Cherokee marshals served the warrant the next day and copied the financial records in question. Mere hours later, a furious Byrd publicly announced that he had done nothing wrong. He also fired Cherokee Marshal Service Director Pat Ragsdale and a lieutenant marshal, both of whom had helped execute the search. The battle of executive and judicial wills escalated: Cherokee Justice Dwight Birdwell immediately reinstated the two marshals and ordered that anyone interfering with the orders and investigation of the Judicial Appeals Tribunal would be in contempt of court.
Although Article X of the Cherokee constitution required that he turn over the documents, Byrd said there was "no need" for public scrutiny of the papers because, he promised at a press conference, "absolutely no money had been misused." Ignoring the inconvenient fact that the Cherokee courts had given him six months to comply with its request for financial documents, Byrd said, "I think Ralph Keen should have given me the opportunity to handle that situation myself...all he had to do was call me."

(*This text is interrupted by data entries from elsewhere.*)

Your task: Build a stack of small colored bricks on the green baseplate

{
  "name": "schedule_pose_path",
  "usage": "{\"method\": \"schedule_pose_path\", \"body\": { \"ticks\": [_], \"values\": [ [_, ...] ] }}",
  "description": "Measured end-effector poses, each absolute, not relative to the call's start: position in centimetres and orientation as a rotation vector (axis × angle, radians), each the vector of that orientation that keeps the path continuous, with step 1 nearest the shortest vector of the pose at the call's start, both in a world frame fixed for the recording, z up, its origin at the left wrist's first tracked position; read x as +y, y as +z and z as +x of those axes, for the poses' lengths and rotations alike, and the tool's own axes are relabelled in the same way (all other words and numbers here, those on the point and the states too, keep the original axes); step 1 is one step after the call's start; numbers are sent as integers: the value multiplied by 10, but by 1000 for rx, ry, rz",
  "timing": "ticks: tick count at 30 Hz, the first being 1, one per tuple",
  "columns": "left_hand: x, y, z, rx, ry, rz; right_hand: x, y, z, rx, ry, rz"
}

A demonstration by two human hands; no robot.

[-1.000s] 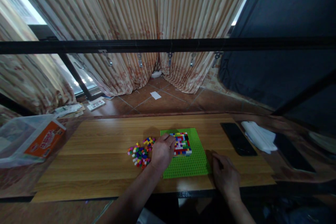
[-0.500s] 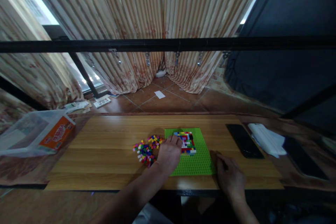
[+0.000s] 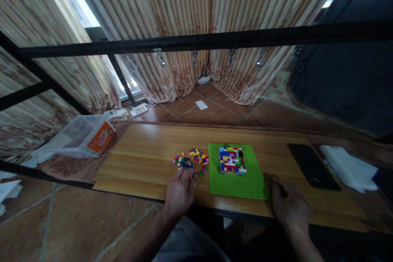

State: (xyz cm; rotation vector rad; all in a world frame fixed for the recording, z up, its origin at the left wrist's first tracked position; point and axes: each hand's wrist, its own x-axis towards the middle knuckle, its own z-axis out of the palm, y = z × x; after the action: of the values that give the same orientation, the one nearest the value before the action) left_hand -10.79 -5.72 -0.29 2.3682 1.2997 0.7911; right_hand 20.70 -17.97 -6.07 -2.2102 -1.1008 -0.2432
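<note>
My left hand (image 3: 180,191) is at the near edge of a loose pile of small coloured toy bricks (image 3: 196,154). Its fingertips are pinched together and point down into the bricks; what they hold, if anything, is hidden. Right of the pile lies a green studded baseplate (image 3: 238,189). A flat, multicoloured block of joined bricks (image 3: 232,159) sits on its upper middle. My right hand (image 3: 290,204) rests on the table by the baseplate's near right corner, fingers curled in loosely, with nothing seen in them.
The wooden table (image 3: 147,151) carries a dark phone-like slab (image 3: 313,167) at right, with a white cloth-like bundle (image 3: 346,168) beyond it. A clear plastic box with an orange label (image 3: 102,137) stands to the left. A black metal bar (image 3: 184,43) crosses beyond the table.
My left hand has moved left from the block on the baseplate to the brick pile. My right hand stays beside the baseplate. The head view has turned left.
</note>
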Motion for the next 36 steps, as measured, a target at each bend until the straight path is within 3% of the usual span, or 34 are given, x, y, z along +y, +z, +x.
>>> {"method": "schedule_pose_path", "body": {
  "ticks": [5, 21, 30, 36],
  "values": [
    [-52, -19, -136, 1404, 808, 2317, -179, -58, 205, -1065, -235, -2203],
    [-30, -12, -115, 1457, 815, 2256, -178, -55, 203, -1068, -227, -2221],
    [-20, 22, -70, 1113, 892, 2143, -177, -57, 203, -1085, -230, -2185],
    [-3, 22, -30, 1070, 787, 2288, -177, -60, 204, -1100, -238, -2164]
  ]
}}
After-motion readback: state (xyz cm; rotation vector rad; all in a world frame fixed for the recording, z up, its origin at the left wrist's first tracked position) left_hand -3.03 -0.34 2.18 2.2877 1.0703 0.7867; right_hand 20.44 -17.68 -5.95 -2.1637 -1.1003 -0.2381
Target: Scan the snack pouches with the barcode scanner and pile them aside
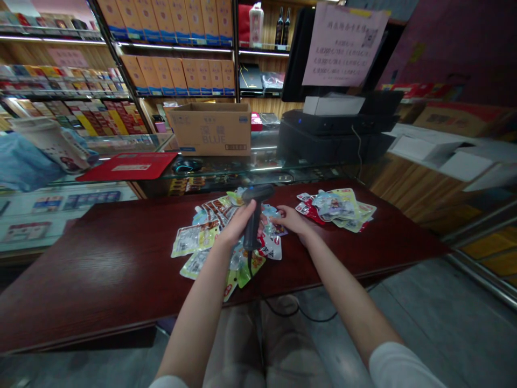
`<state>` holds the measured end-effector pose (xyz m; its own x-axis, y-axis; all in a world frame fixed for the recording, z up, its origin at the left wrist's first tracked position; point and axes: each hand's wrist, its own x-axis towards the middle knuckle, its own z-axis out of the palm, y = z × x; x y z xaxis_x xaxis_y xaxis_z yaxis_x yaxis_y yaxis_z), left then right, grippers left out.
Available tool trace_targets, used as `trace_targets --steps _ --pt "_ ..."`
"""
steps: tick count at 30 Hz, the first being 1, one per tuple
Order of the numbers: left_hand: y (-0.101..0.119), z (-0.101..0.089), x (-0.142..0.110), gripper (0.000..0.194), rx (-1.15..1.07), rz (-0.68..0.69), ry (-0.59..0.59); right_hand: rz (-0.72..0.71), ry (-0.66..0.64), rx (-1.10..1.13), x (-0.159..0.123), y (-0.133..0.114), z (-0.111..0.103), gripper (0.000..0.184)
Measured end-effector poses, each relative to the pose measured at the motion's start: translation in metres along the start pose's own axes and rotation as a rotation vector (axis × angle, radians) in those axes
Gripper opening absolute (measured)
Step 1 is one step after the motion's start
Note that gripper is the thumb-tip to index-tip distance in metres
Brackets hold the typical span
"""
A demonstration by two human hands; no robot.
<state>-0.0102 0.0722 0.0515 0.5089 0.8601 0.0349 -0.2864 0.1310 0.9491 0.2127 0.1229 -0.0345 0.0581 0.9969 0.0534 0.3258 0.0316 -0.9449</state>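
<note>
Left hand (239,222) grips the scanner (253,223), handle toward 6 o'clock; at its 3 o'clock, nearer right hand (294,220) seems to pinch a packet (270,211)

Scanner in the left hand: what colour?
The scanner is dark grey to black, best seen in the head view.

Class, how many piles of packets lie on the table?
2: the larger pile beneath the scanner, the smaller pile right of the right hand. None seems hidden.
</note>
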Motion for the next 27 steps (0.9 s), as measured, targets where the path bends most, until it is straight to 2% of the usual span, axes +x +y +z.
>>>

As those events were playing out, Cherokee Marshal Service Director Pat Ragsdale was investigating irregularities in the documents gathered from the chiefs office. It seemed clear to Ragsdale that Byrd had illegally diverted Cherokee Nation funds, including some from the Bureau of Indian Affairs, beyond the CNO without proper authorization. Ragsdale informed the FBI, since federal money was involved. After reviewing Ragsdale's information, the FBI launched an investigation on March 6, 1997.